Evangelou A M, Malamas M P, Vezyraki P, Karkabounas S C
Laboratory of Experimental Physiology, University of Ioannina, Greece.
In Vivo. 1998 May-Jun;12(3):321-5.
Catecholamines play an important role in platelet activation and aggregation, epinephrine being the most potent one. Catecholamines are substantially increased during stress, exercise or smoking and could result in clinically important platelet activation if their action was not rapidly regulated. In the present study the possible fast regulation of epinephrine-induced platelet aggregation by its metabolic degradation products is investigated.
Human platelet rich plasma (hPRP) and washed rabbit platelets(wRP) were used for the study.
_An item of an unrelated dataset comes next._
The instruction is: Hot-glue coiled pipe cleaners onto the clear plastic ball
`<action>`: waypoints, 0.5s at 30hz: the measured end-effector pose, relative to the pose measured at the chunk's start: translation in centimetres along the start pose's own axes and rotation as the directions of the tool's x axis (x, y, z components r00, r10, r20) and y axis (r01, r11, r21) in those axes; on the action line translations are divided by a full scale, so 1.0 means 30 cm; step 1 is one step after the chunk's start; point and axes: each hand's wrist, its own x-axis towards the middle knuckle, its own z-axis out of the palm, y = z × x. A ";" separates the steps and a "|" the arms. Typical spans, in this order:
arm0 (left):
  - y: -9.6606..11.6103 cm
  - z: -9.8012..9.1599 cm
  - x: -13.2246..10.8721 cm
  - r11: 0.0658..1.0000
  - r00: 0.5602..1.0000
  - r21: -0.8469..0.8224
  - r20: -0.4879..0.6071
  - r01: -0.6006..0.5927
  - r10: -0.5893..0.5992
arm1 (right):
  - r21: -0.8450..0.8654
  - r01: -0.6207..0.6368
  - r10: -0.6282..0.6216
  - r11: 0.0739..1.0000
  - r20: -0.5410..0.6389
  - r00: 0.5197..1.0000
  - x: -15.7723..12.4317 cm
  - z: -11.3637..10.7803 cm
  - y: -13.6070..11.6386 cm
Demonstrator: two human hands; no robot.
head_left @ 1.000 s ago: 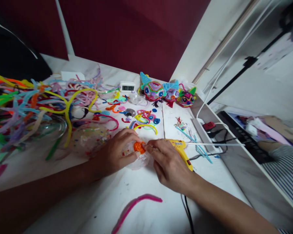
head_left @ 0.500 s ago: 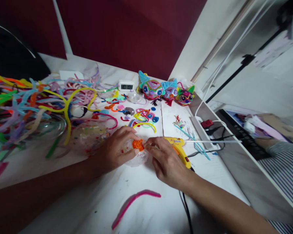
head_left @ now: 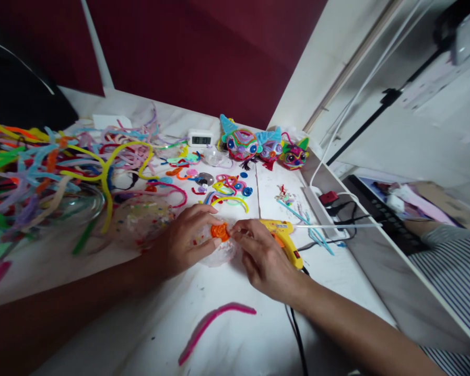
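A coiled orange pipe cleaner (head_left: 220,231) sits on top of a clear plastic ball (head_left: 221,256) that has small coloured bits showing. My left hand (head_left: 188,237) curves around the ball's left side, its thumb and fingertips closed against ball and coil. From the right, my right hand (head_left: 264,256) pinches the coil's edge between thumb and forefinger. A yellow glue gun (head_left: 284,237) lies just behind my right hand, with a white glue stick (head_left: 337,226) jutting out. A pink pipe cleaner (head_left: 219,324) lies bent on the table in front.
Loose pipe cleaners (head_left: 43,183) pile up at left. Another clear ball (head_left: 141,219) stands beside my left wrist. Decorated animal-head balls (head_left: 242,144) and a small digital clock (head_left: 200,138) line the back. A power strip (head_left: 319,203) and cables run along the right edge. Another person's striped clothing (head_left: 454,282) shows at right.
The view has shifted slightly. Both hands stay on the ball, and the orange coil has turned a little between my fingers.
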 end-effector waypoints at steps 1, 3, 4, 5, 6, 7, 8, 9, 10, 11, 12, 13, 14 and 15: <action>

The platelets irreversible aggregation induced by epinephrine and ADP were monitored by an aggregometer prior to and after the addition of the catecholamines degradation products metanephrine, 3-methoxy-4-hydroxy-phenyl-glycole-aldehyde (MHPGA),3-methoxy-4-hydroxy-phenyl-mandelic acid (VMA) 3,4-dihydroxy phenyl glycole (DHPG),3,4-Dihydroxy-phenyl-glycole-aldehyde (DHPGA) and the trimethoxy-phenyl-methyl-piperazine(TMP), a known free radical scavenger and calcium antagonist. Linoleic acid-lipoxygenase reaction, in vitro was monitored in the presence and absence of VMA.
Metabolic degradation products possessing a methoxy group at position 3 of the phenolic ring markedly inhibited epinephrine and ADP-induced platelet aggregation at microM concentrations. The most potent inhibitor of both agonists was metahephrine, followed by MHPGA and VMA. TMZ also inhibited platelet aggregation at concentrations similar to VMA. Dihydroxy-phenyl compounds failed to induce any inhibition. None of the substances tested induced any aggregatory effect even at high concentrations (1 mM). VMA significantly inhibited linoleic acid-lipoxygenase reaction at 0.1 microM.
Results indicate that catecholamines' degradation products possessing methoxy (-OCH3) groups can rapidly inhibit in vitro and ex vivo epinephrine-induced platelet aggregation. The inhibitory effects of methoxy phenolic derivatives on epinephrine-induced platelet aggregation may possibly be attributed to their free radical scavenging properties. There is substantial evidence to conclude that an internal rapid autoregulation of epinephrine-induced platelet aggregation, caused by its metabolic degradation products, takes place in vivo.
儿茶酚胺在血小板活化和聚集过程中发挥重要作用,其中肾上腺素作用最为显著。在应激、运动或吸烟期间,儿茶酚胺水平会大幅升高,若其作用不能被迅速调节,可能导致具有临床意义的血小板活化。在本研究中,我们探讨了儿茶酚胺代谢降解产物对肾上腺素诱导的血小板聚集可能存在的快速调节作用。
本研究采用富含人血小板的血浆(hPRP)和洗涤后的兔血小板(wRP)。在添加儿茶酚胺降解产物甲氧基肾上腺素、3 - 甲氧基 - 4 - 羟基苯乙二醇醛(MHPGA)、3 - 甲氧基 - 4 - 羟基苯扁桃酸(VMA)、3,4 - 二羟基苯乙二醇(DHPG)、3,4 - 二羟基苯乙二醇醛(DHPGA)以及已知的自由基清除剂和钙拮抗剂三甲氧基苯基甲基哌嗪(TMP)之前和之后,通过血小板聚集仪监测肾上腺素和ADP诱导的血小板不可逆聚集。在有或无VMA存在的情况下,监测体外亚油酸 - 脂氧合酶反应。
在酚环3位带有甲氧基的代谢降解产物在微摩尔浓度下可显著抑制肾上腺素和ADP诱导的血小板聚集。两种激动剂最有效的抑制剂是甲氧基肾上腺素,其次是MHPGA和VMA。TMP在与VMA相似的浓度下也能抑制血小板聚集。二羟基苯化合物未能产生任何抑制作用。即使在高浓度(1 mM)下,所测试的物质均未诱导任何聚集作用。VMA在0.1微摩尔浓度下可显著抑制亚油酸 - 脂氧合酶反应。
结果表明,带有甲氧基(-OCH3)的儿茶酚胺降解产物能够在体外和体内迅速抑制肾上腺素诱导的血小板聚集。甲氧基酚类衍生物对肾上腺素诱导的血小板聚集的抑制作用可能归因于其自由基清除特性。有充分证据表明,在体内存在由儿茶酚胺代谢降解产物引起的肾上腺素诱导的血小板聚集的内部快速自动调节机制。